Retype each line below precisely and omit all images.
----------------------------------------
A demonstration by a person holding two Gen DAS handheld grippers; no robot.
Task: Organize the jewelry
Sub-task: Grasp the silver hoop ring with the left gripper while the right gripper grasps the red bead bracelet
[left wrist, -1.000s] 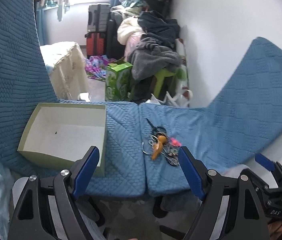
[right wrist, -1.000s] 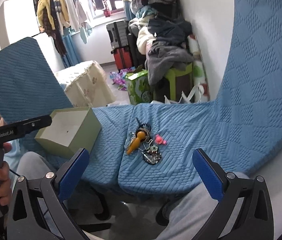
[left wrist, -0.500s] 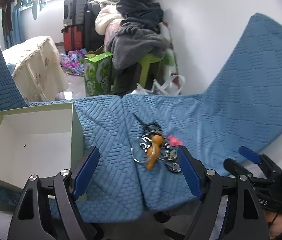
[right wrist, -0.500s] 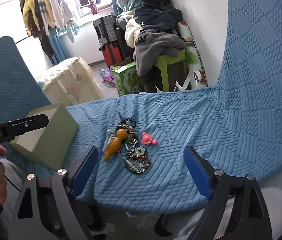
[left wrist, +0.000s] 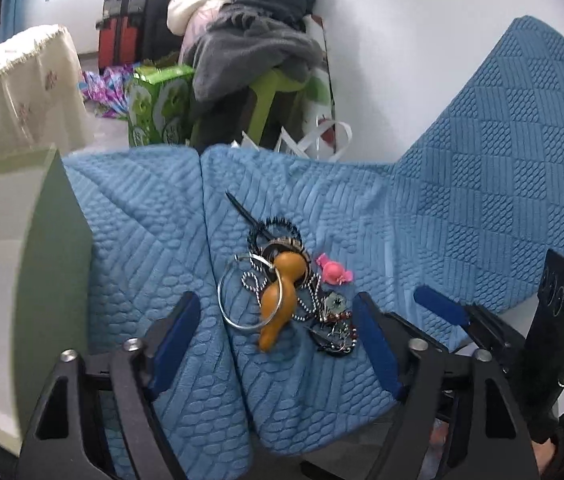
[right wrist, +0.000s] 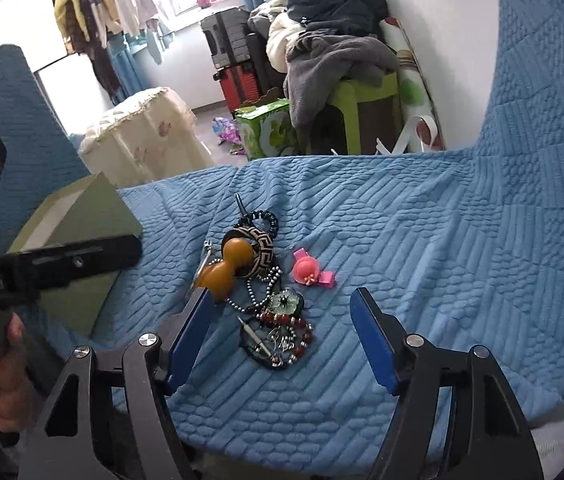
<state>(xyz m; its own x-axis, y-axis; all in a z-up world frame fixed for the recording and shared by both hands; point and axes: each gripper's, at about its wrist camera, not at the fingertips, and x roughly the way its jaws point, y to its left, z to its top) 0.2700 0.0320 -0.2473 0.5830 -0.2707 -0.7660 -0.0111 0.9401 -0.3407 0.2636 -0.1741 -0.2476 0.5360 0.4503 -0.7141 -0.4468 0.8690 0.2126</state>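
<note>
At centre frame, on the blue quilted cushion, lies the tangled jewelry pile: orange gourd-shaped pendant, pink plastic hair clip, silver metal ring. Left gripper and right gripper jaws, closing, straddle it without contact. Pale green cardboard box at left.

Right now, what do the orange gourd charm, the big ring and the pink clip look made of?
Orange gourd charm: smooth, slightly glossy, perhaps lacquered wood, a real gourd or plastic. Big ring: thin, silvery and shiny, likely metal. Pink clip: matte, evenly coloured, probably moulded plastic.
</note>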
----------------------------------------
Exercise response
A demonstration by a person holding two Gen DAS handheld grippers; no robot.
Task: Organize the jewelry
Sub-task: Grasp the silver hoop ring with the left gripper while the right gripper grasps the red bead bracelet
[left wrist, -1.000s] 
[right wrist, -1.000s] 
[left wrist, -0.500s] 
[right wrist, -0.500s] 
[left wrist, +0.000s] 
[right wrist, +0.000s] 
<state>(xyz m; its own x-axis, y-axis; all in a z-up world frame fixed for the recording and shared by both hands; point and axes: each gripper's, at about its wrist camera, not at the fingertips, and x roughly the way its jaws point, y to its left, z to its top) 0.2700 0.0320 -0.2473 0.5830 -0.2707 -0.7660 -0.0111 0.9401 -0.3407 0.2636 -0.1741 -0.2476 0.5360 0.4503 -0.7141 -0.4468 0.8690 0.2126</state>
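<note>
At centre frame, on the blue quilted cushion, lies the tangled jewelry pile: orange gourd-shaped pendant, pink plastic hair clip, silver metal ring. Left gripper and right gripper jaws, closing, straddle it without contact. Pale green cardboard box at left.

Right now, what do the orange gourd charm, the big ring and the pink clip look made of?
Orange gourd charm: smooth, slightly glossy, perhaps lacquered wood, a real gourd or plastic. Big ring: thin, silvery and shiny, likely metal. Pink clip: matte, evenly coloured, probably moulded plastic.
</note>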

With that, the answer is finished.